By Waiyee Yip and William Lee-BBC News
https://www.bbc.com-Image source, Netflix
Image caption, Squid Game features striking visuals
Even if you haven’t watched the show or seen the memes taking over the internet – chances are you’ve probably heard of Squid Game.
Everyone has been talking about the hyper-violent thriller that has become a massive hit ever since it launched on Netflix two weeks ago.
In fact, the Korean series – centred on a brutal survival game – is on its way to beating Regency-era romance Bridgerton to become the streaming platform’s biggest original series of all time.
While the genre of the show is hardly new, its striking visuals, relatable characters and disturbing study of human nature have spoken to audiences all around the world.
In Squid Game, a group of 456 people, in debt and desperate, are lured into a bloodthirsty survival game where they have the chance to walk away with 45.6 billion Korean won ($39 million) if they win a series of six games.
The twist? They die if they lose.
The games are simple enough – they are childhood games that the players grew up playing. And that surprising juxtaposition of innocent child’s play with violent deaths has caused viewers to sit up.
“People are attracted by the irony that hopeless grownups risk their lives to win a kids’ game,” Squid Game director Hwang Dong-hyuk said in an interview.
“The games are simple and easy, so viewers can give more focus on each character rather than complex game rules.”
There’s also the element of nostalgia. For example, the Dalgona honeycomb challenge featured in episode three is one that most Koreans remember playing when they were kids.
In the challenge, players must carefully cut out a shape from a paper-thin sheet of honeycomb candy using a needle. If you get a very intricate shape and the candy cracks, you lose.

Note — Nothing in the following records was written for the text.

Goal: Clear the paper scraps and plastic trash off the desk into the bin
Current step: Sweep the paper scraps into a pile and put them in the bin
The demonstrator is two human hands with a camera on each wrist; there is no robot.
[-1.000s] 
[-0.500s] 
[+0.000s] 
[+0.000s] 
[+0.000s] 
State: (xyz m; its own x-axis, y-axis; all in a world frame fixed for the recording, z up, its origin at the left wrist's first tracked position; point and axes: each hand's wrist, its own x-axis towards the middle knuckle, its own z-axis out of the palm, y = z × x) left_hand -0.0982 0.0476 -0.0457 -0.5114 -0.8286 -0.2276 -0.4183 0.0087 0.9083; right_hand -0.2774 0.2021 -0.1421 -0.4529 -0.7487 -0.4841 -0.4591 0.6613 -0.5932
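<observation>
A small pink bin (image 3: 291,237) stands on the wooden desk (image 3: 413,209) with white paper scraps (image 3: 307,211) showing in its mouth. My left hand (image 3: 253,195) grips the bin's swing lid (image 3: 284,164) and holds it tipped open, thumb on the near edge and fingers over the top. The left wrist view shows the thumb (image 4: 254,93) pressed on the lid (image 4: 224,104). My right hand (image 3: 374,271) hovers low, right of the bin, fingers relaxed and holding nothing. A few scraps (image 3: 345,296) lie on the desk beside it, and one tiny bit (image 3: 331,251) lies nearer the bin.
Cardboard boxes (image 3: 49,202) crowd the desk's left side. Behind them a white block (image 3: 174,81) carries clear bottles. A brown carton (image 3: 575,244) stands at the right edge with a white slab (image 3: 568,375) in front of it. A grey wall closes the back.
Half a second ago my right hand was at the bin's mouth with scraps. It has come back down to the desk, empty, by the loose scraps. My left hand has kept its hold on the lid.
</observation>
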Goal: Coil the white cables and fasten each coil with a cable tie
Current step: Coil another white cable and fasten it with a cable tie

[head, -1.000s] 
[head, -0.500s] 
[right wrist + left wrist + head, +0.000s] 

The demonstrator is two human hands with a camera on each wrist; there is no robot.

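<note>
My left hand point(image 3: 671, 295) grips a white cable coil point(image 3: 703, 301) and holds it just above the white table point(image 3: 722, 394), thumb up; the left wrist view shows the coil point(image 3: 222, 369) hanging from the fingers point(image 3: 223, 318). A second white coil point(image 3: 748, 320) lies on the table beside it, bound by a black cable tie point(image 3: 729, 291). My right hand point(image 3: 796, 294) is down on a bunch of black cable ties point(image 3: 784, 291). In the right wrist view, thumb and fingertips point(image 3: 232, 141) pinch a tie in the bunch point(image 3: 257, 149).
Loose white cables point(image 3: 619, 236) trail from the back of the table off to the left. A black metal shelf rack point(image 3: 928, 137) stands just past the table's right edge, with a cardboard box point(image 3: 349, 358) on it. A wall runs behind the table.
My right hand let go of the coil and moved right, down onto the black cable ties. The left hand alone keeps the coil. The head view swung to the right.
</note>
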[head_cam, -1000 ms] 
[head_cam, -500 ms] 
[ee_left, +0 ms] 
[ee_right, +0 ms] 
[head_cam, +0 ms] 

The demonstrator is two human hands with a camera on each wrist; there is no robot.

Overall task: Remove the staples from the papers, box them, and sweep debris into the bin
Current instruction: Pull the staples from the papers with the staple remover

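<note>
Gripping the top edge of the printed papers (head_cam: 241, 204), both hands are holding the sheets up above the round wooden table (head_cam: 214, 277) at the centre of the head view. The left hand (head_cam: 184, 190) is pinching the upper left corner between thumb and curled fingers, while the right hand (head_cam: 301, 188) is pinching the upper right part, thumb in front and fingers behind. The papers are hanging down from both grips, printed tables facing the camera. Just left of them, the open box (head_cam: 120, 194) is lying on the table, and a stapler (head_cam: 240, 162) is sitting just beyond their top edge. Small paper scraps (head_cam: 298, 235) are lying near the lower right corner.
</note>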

One Korean user tweeted: “Squid Game makes me want to eat Dalgona [candy] again. It’s been 20 something years…Are they still around? I don’t think I can find one.”
Characters like you and me
Experts also attribute the show’s success to its characters, many of whom are marginalised members of society.
Though they are all linked by huge money troubles, they come from all walks of life.
The lead, for example, is an unemployed man with a gambling problem who struggles to gain respect from his family. Through the game, he meets a young North Korean defector with a tragic background, and a Pakistani labourer who is mistreated by his employers.
Kim Pyeong-gang, a global cultural content professor at Sangmyung University, told the BBC: “People, especially the younger generation, who regularly suffer from alienation and resentment in real life, seem to sympathise with the characters.”
Like its East Asian neighbours, the hyper-competitive nature of society in South Korea has left many feeling disillusioned. Despite hard work, it simply is not possible for everyone to get top university spots or good jobs.
The games in the show, however deadly, present an alternative world supposedly based on fair play.
As one gaming official says in the series: “All participants in the game are equal. We are giving people who have suffered unequal treatment and discrimination in the outside world the last chance to win a fair competition.”
Red light, green light
Western media outlets have drawn comparisons between Squid Game and Parasite, the Oscar-winning 2019 Korean film that also looked at the wealth disparity and unfairness of society.
But in east Asia, viewers have pointed out how the show bears similarities with the 2014 Japanese film As The Gods Will. The movie is centred on high schoolers but it follows a comparable storyline, and some have even accused Squid Game of plagiarism.
For example, As The Gods Will also features the traditional children’s game “Red Light, Green Light”. In one of the most famous scenes from Squid Game, a giant robot girl uses her laser eyes to spot players who have lost the game. They are then killed.
However, director Hwang has denied the accusations, saying that there is “no connection” between the two shows, and that parallels were drawn only because of the show’s genre.
“I started planning [Squid Game] in 2008 and began writing the script in 2009… the similarities that were pointed out are purely coincidental and there is no copying from either party,” he said.
In any case, all the hype surrounding his show has led to calls for a second season. But fans may have to wait a long time for that.
“I don’t have well developed plans for Squid Game 2,” he told Variety. “It is quite tiring just thinking about it.”